Pacific Express also introduced the declaration of Frederick Davis, Pacific Express' marketing vice-president. Davis stated that Bill Andres of United told him that United was concerned that Pacific Express and United "would get into each other's pockets." Pacific Express also cites portions of the deposition of Donald C. Moonjian, a United employee who participated in the failed negotiations with Pacific Express, in an attempt to prove United's anticompetitive intent. Moonjian testified that United "did not ask Pacific Express to serve Los Angeles to San Francisco." He further stated that he did not "think we would have wished them to do so because we fly [the Los Angeles to San Francisco route], nor would we wish anyone else to fly [that route]. We would like to have [that route] all to ourselves."

Even assuming that an inference of anti-competitive intent can be drawn from these facts, they do not demonstrate that United's expansion of its service to compete with Pacific Express was predatory or anticompetitive conduct. "Direct evidence of intent to vanquish a rival in an honest competitive struggle cannot help to establish an antitrust violation." William Inglis & Sons Baking Co. v. ITT Continental Baking Co., Inc., 668 F.2d 1014, 1028 (9th Cir.1981), cert. denied, 459 U.S. 825, 103 S.Ct. 57, 74 L.Ed.2d 61 (1982); See Universal Analytics, Inc. v. MacNeal-Schwendler Corp., 914 F.2d 1256, 1259 (9th Cir.1990) (even assuming that a secondary motivation of hiring a competitor's employee was to "wound" the competitor, no genuine issue of material fact existed with regards to predatory conduct because legitimate business reasons for the hiring existed).

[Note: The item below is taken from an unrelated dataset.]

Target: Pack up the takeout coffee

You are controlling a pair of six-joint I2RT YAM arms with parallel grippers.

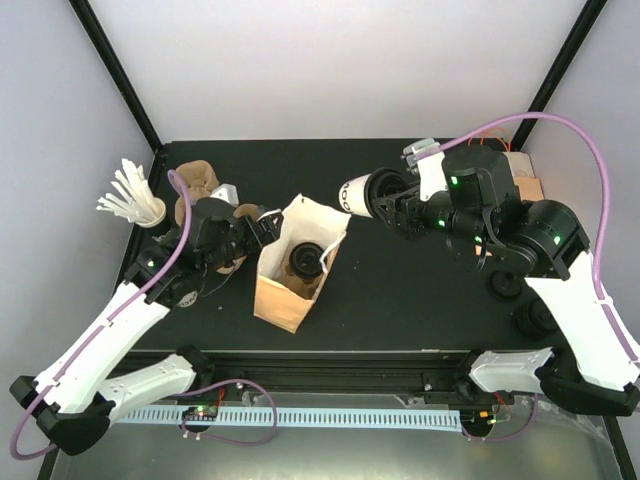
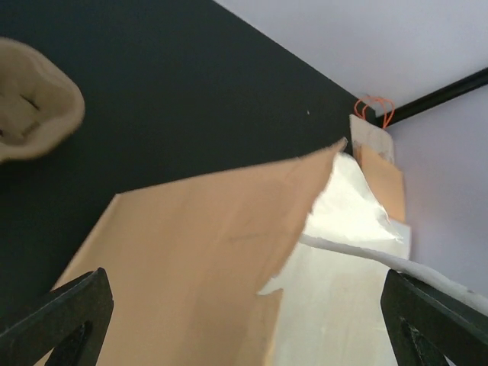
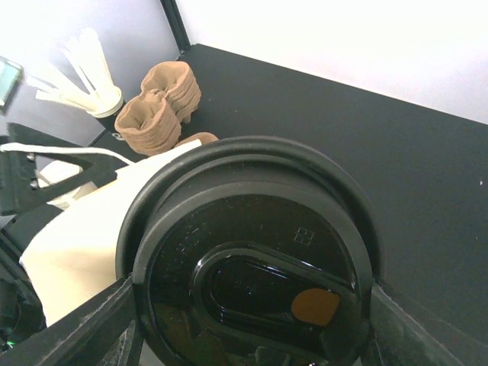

In order to demonstrate that it suffered an antitrust injury, Pacific Express must show that its injury was caused by anticompetitive or predatory aspects of United's conduct, not by competition. In Atlantic Richfield Co. v. USA Petroleum Co., 495 U.S. 328, 110 S.Ct. 1884, 109 L.Ed.2d 333 (1990), the Supreme Court held that a private plaintiff seeking to recover damages under Section 4 of the Clayton Act must prove the existence of an injury "of the type the antitrust laws were intended to prevent and that flows from that which makes defendants' acts unlawful." Id. at 334, 110 S.Ct. at 1889 (quoting Brunswick Corp. v. Pueblo Bowl-O-Mat, Inc., 429 U.S. 477, 489, 97 S.Ct. 690, 697, 50 L.Ed.2d 701 (1977). The injury must be "attributable to an anti-competitive aspect of the practice under scrutiny, 'since "[i]t is inimical to [the antitrust] laws to award damages" for losses stemming from continued competition.' " Id. (quoting Cargill, Inc. v. Monfort of Colorado, Inc., 479 U.S. 104, 109-10, 107 S.Ct. 484, 488-89, 93 L.Ed.2d 427 (1986)). "The antitrust injury requirement ensures...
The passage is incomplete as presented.